• Activity: Lines of the listing that contain "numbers" need to be copied.

• Dataset content:
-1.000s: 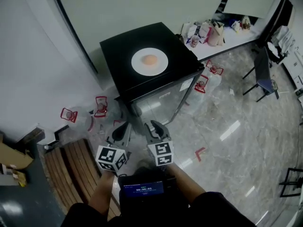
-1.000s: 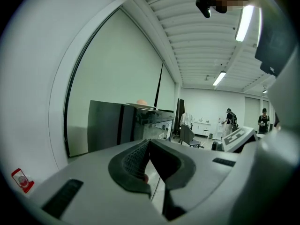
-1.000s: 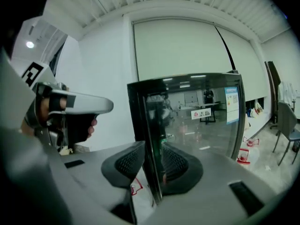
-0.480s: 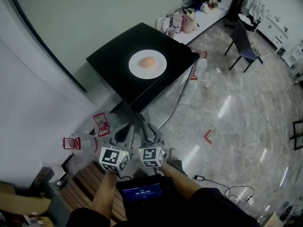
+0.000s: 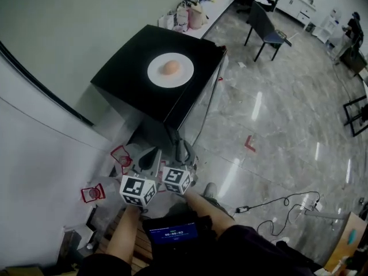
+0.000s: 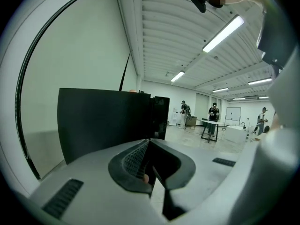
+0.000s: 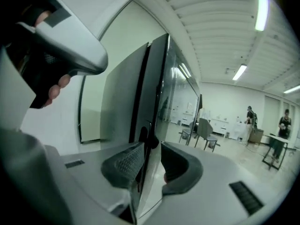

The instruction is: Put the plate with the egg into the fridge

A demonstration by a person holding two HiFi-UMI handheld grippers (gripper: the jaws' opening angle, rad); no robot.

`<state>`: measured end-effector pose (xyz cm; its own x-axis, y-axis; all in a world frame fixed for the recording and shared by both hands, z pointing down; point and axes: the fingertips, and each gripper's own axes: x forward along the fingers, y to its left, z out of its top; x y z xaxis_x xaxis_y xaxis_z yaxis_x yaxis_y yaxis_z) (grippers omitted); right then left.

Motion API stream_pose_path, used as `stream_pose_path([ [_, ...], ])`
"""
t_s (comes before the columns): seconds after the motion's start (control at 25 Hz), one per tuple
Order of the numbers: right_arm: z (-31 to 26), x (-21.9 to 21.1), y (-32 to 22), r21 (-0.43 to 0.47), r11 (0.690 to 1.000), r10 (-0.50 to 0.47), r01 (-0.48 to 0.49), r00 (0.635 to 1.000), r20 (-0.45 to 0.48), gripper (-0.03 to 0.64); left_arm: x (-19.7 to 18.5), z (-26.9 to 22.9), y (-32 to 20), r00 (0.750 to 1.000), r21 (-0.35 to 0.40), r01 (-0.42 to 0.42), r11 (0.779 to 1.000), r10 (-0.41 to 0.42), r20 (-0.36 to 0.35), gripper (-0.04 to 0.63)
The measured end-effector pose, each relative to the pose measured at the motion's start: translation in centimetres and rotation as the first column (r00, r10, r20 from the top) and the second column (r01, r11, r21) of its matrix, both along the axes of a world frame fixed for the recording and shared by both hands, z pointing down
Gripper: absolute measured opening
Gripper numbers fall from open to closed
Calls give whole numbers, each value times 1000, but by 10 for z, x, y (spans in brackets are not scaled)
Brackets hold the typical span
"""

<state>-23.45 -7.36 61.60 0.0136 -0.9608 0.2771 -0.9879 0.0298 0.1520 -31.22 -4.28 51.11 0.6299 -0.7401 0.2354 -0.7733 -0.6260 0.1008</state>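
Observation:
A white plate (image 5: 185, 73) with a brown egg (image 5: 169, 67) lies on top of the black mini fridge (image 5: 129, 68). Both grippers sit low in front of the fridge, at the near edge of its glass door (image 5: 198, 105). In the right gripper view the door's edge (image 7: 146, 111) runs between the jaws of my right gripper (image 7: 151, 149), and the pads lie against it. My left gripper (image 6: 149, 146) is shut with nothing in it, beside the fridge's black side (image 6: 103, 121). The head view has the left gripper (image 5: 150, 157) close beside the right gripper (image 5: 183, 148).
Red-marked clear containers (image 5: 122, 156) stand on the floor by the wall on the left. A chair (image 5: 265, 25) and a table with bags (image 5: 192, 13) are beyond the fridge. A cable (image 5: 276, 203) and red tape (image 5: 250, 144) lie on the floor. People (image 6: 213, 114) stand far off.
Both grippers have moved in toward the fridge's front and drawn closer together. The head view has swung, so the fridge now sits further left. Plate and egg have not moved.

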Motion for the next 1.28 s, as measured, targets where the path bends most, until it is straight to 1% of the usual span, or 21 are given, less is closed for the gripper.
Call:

• Exercise solution:
Order of the numbers: right_arm: z (-31 to 26), x (-21.9 to 21.1), y (-32 to 22), r21 (-0.43 to 0.47), r11 (0.690 to 1.000), r10 (-0.50 to 0.47), r01 (-0.48 to 0.49), r00 (0.635 to 1.000), r20 (-0.45 to 0.48), gripper (-0.03 to 0.64); left_arm: x (-19.7 to 18.5), z (-26.9 to 22.9), y (-32 to 20), r00 (0.750 to 1.000), r21 (-0.35 to 0.40), r01 (-0.42 to 0.42), r11 (0.779 to 1.000), r10 (-0.41 to 0.42), r20 (-0.36 to 0.35), gripper (-0.04 to 0.63)
Gripper numbers fall from open to closed
Calls give whole numbers, each value times 1000, but by 10 for z, x, y (spans in brackets are not scaled)

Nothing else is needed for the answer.